The signboard, after all, was not much to look at. The arms of the Corfields consisted in the main of a rampant unicorn, reft by the weather of a good deal of paint. But even here, by some miracle, the sunlight was shining on the noble horns of the fabulous animal, but whether the phenomenon was due to purely natural causes on this glorious afternoon of July, or whether the great artist was personally responsible for it was more than Corporal Hollis was able to say. It needed the trained eye of a Stanning, R.A., or of a young Nixey, the architect, to determine the point, but in the right-hand corner of the signboard beyond a doubt, as the landlord was able to indicate with an air of pride, was Soft Jack’s monogram, J. T.
Somehow the monogram saved the signboard itself from being a washout as a work of art, and the Corporal felt grateful for it as he returned to the arbor to drink tea with his wife, while the landlord, less of a critic, went back to the raspberries in his prolific garden.
XXXI
AFTER an excellent tea William and Melia went up the road to Dibley. It was two miles on and they took a path of classic beauty, fringed by a grove of elms in which the rooks were cawing, along a carpet of green bracken through which the lovely river wound.

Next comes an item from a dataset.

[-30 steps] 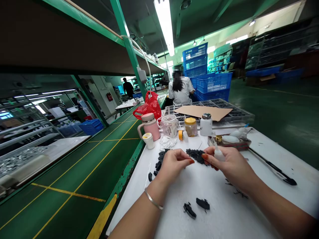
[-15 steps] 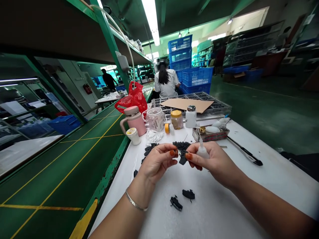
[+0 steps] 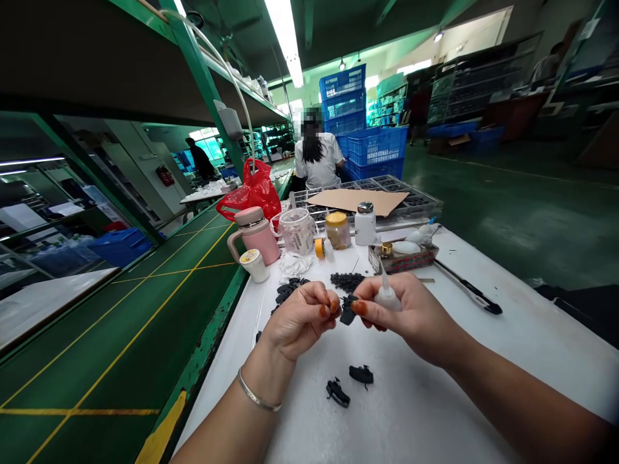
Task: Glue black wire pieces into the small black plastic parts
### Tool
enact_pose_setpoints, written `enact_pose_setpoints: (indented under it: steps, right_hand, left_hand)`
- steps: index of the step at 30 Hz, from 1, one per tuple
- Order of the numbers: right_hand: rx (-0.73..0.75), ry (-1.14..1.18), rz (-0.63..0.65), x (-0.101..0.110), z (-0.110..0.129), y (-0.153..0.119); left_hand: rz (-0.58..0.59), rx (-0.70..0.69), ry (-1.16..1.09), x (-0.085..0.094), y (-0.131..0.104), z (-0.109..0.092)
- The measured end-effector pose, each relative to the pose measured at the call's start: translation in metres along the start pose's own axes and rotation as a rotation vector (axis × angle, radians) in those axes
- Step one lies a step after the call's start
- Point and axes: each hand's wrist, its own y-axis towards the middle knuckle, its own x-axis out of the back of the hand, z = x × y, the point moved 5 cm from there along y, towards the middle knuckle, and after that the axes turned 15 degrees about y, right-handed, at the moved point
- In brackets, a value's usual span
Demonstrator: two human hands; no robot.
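Note:
Between finger and thumb, my right hand (image 3: 394, 303) grips a small black part (image 3: 347, 310), and a white dropper bottle (image 3: 387, 295) is held in the same hand, nozzle up. My left hand (image 3: 302, 316) is pinched closed at the left edge of that part; what its fingertips hold is too small to name. Behind the hands lies a heap of tiny black pieces (image 3: 347, 281), with larger black parts (image 3: 289, 290) to its left. Nearer me, two black parts (image 3: 361, 374) (image 3: 337, 392) rest on the white table (image 3: 401, 412).
A pink mug (image 3: 260, 240), white tub (image 3: 255, 265), clear bucket (image 3: 296, 232), yellow-lidded jar (image 3: 338, 231) and white bottle (image 3: 365, 225) stand behind. A tray (image 3: 403, 260) and black-handled tool (image 3: 469, 288) are right. The green belt (image 3: 120, 348) runs left. A person (image 3: 319, 161) sits ahead.
My left fingertips have closed together and come up against the black part. The part in my right hand is turned differently. The whole view has shifted slightly.

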Motion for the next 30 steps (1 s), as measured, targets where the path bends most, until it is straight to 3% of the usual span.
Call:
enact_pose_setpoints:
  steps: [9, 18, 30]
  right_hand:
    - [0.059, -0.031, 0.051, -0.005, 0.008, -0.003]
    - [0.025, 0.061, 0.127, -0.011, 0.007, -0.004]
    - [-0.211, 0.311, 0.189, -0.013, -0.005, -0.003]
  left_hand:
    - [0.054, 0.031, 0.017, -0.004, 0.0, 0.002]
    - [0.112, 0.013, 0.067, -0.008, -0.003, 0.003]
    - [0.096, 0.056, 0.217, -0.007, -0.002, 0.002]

Dibley stood high, at the crest of a great clump of woodland, with the Sharrow silver-breasted below surging through a glorious valley.
It was getting on for twenty years since Bill had last handed Melia over the stile at the top of the glade, famous in song and story, and they had debouched arm in arm past the vicarage, along the bridle path, and had threaded their way through a nest of thatched cottages to the village green. The sun had now waned a little and the air had cooled on these shaded heights, the tea had been refreshing, and, for a few golden moments, inexpressibly sweet yet tragically fleeting, the courage of youth came back to them. Just beyond the parson’s gate the Corporal stopped suddenly, took Melia in his arms and kissed her.
It was a sloppy thing to do, unworthy of old married people, but the guilt of the act was upon them, though neither knew exactly why it should have come about. They crossed the paddock and went on through the romantic village, so sweetly familiar in its changelessness. It seemed but yesterday since they walked through it last.
“I’ve wondered sometimes,” whispered the Corporal at the edge of the green, “what made you marry me?”
“I believed in you, Bill; I always believed in you.” It was a great answer, yet somehow it was unexpected. In his heart he knew he was not worthy of it and that seemed to make it greater still.